I for one am pro-AV, insofar as I believe it would represent a step forward from First Past the Post, and towards a voting system that represents what the population actually want in terms of how their parliament is to be composed. I quite like the Green Party as a spur to Labour, though I wish they would work more closely with us in parliament, and in places like Brighton where they have effectively stopped a progressive council emerging because they don’t like the idea of going in with Labour (hardly pluralism in action there either).

The idea that we all think that Labour can survive without any outside movement expanding and organising, without working with other parties where we agree, and without taking others seriously – well, it’s a bit offensive. Why would we?

We might disagree over membership rules, but if John had grabbed his camera and vox popped some of us before writing his article, he would find that many of the people who have resigned were also people who worked hard to build exactly that kind of engagement, through organisations such as Progressive London, and in the wider movement. As if we all believed that we want to rely simply on “little more than a small hardcore of activists, a few hundred MPs and what remains of the Labour movement”.

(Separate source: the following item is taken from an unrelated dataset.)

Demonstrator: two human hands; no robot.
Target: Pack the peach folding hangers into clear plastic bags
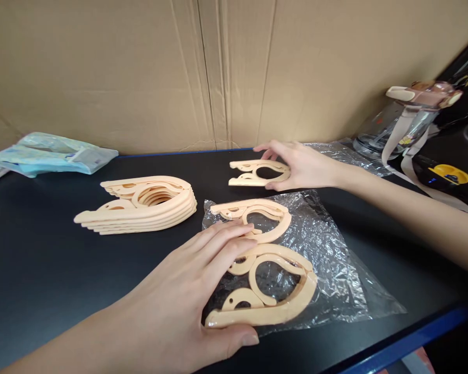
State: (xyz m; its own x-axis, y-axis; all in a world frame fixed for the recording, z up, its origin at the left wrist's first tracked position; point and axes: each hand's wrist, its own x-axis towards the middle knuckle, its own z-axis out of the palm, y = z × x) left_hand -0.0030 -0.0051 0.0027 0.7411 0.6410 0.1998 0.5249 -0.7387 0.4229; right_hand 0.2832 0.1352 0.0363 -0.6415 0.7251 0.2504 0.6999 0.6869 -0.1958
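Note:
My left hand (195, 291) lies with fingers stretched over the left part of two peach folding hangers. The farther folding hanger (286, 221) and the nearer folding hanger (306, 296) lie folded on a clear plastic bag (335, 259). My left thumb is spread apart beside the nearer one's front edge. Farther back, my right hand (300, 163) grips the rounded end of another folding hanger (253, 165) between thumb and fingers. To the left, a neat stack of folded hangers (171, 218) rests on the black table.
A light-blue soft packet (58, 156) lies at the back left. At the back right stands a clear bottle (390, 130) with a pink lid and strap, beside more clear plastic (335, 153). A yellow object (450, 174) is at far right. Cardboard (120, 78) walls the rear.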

I don’t even think the uber-tribal soft-right trade unionist faction, Labour First, believe in that. And they’re probably the group of people closest within Labour to the views that John paints.

Even then, it is pretty high minded to formulate tactics and a message that give the impression that people like this simply do not need to be engaged with, persuaded, or indeed listened to. Though often wrong, they are sometimes right. If sometimes misguided on the way forward, they are well rooted and have genuine intentions; by and large, partisan maybe, they are hard working campaigners in real communities.

Us Compass leavers are not them, but I myself don’t see why they should be ignored by the centre-left on some dogmatic basis, just as with greens and left liberals.

If Compass wants to continue to fight battles within the Labour Party, it’s going to need its generals to be a bit less dismissive and complacent, especially of its natural party allies. It will also need its pluralists to be a bit more tolerant of others who disagree with them. In the long term, it’s useless arguing with positions that people don’t actually hold, even if it does afford you the intellectual comfort of having a pop at them.

We can be much more constructive than this. Labour is a necessary but not sufficient vehicle for the values of the centre left. If we’re to have a Labour Party with any appreciation for pluralist values at all, that centre left could do with setting a better example of how that works in practice.

Let’s work together where we can, and learn to disagree with a bit of grace.